Use the following information to answer this question:

Cu+(aq) + e- → Cu(s) E° = 0.521V
Cu2+ (aq) + e- → Cu+ (aq) E° = 0.153 V.
Given these half cell reactions, an aqueous solution of Cu+ ion in the absence of O2(g) :
A. will be thermodynamically stable
B. will almost entirely oxidize to form Cu2+
C. will almost entirely reduce to form Cu(s)
D. will disproportionate to form 50% Cu(s) and 50% Cu2+
E. will reduce water to H2 gas

Chemistry - Science (Dr. Bob222) - DrBob2222, Saturday, May 3, 2014 at 12:12pm

I am torn between answers C and D. I rule out D on the basis of the 50% so I would choose C. I calculated K for C and it is about 10^8 while K for D is about 10^6 if I didn't goof on the math. Check out my thinking since I have this doubt in my mind.

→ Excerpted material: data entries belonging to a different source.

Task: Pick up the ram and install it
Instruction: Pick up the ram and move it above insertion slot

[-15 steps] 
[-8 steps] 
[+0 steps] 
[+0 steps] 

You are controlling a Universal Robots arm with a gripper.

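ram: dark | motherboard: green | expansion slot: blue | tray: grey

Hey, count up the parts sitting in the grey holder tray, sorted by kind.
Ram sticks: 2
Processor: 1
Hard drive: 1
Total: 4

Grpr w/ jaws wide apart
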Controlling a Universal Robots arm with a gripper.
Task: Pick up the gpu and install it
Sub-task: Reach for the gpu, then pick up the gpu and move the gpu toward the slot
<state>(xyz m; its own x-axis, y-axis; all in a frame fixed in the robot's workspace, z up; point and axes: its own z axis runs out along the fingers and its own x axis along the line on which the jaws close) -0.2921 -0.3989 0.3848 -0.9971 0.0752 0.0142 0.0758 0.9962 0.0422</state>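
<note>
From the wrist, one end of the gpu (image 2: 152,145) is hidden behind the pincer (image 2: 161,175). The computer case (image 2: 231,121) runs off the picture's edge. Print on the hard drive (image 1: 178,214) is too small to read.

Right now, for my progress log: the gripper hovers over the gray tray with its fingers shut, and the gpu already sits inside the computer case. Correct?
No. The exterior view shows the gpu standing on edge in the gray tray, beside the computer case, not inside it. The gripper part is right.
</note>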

Chemistry - Science (Dr. Bob222) - Ana, Saturday, May 3, 2014 at 12:17pm
the correct answer is D, but i am confused on the rational here. Not sure what the professor wants me to understand here, the concept behind...

Chemistry - Science (Dr. Bob222) - DrBob222, Saturday, May 3, 2014 at 11:08pm
Thanks. I just didn't think the 50% could be right.
The concept behind disproportionation is that an element in an "intermediate" oxidation state (in this case Cu^+ is halfway between Cu below it and Cu^2+ above it) can "react with itself" if the potentials are right. In the case of Cu we would have

Cu^+ ==> Cu^2+ + e E = -0.153
Cu^+ + e ==> Cu E = +0.521
So the cell reaction will be
Cu^+ + Cu^+ ==> Cu + Cu^2+ with a positive voltage of 0368v.
In other words one Cu^+ is oxidized and one Cu^+ is reduced.
I started to leave the question but thought better about it IF I noted I was unsure about the answer. The reason I was unsure was because of the 50% statement so I calculated K and found K for this reaction was about 100 times less than for K for answer C. What I forgot was that C couldn't be right with the possibility of disproportionation since SOME of it would disproportionate so C couldn't be right. And the 50% statement is true since for every Cu^+ that gets reduced another one gets oxidized. 50% on the nose. Cu^+ isn't the only ion that does this. I think Hg2Cl2 does it. Hydrogen peroxide disproportionates. You can read more about it here.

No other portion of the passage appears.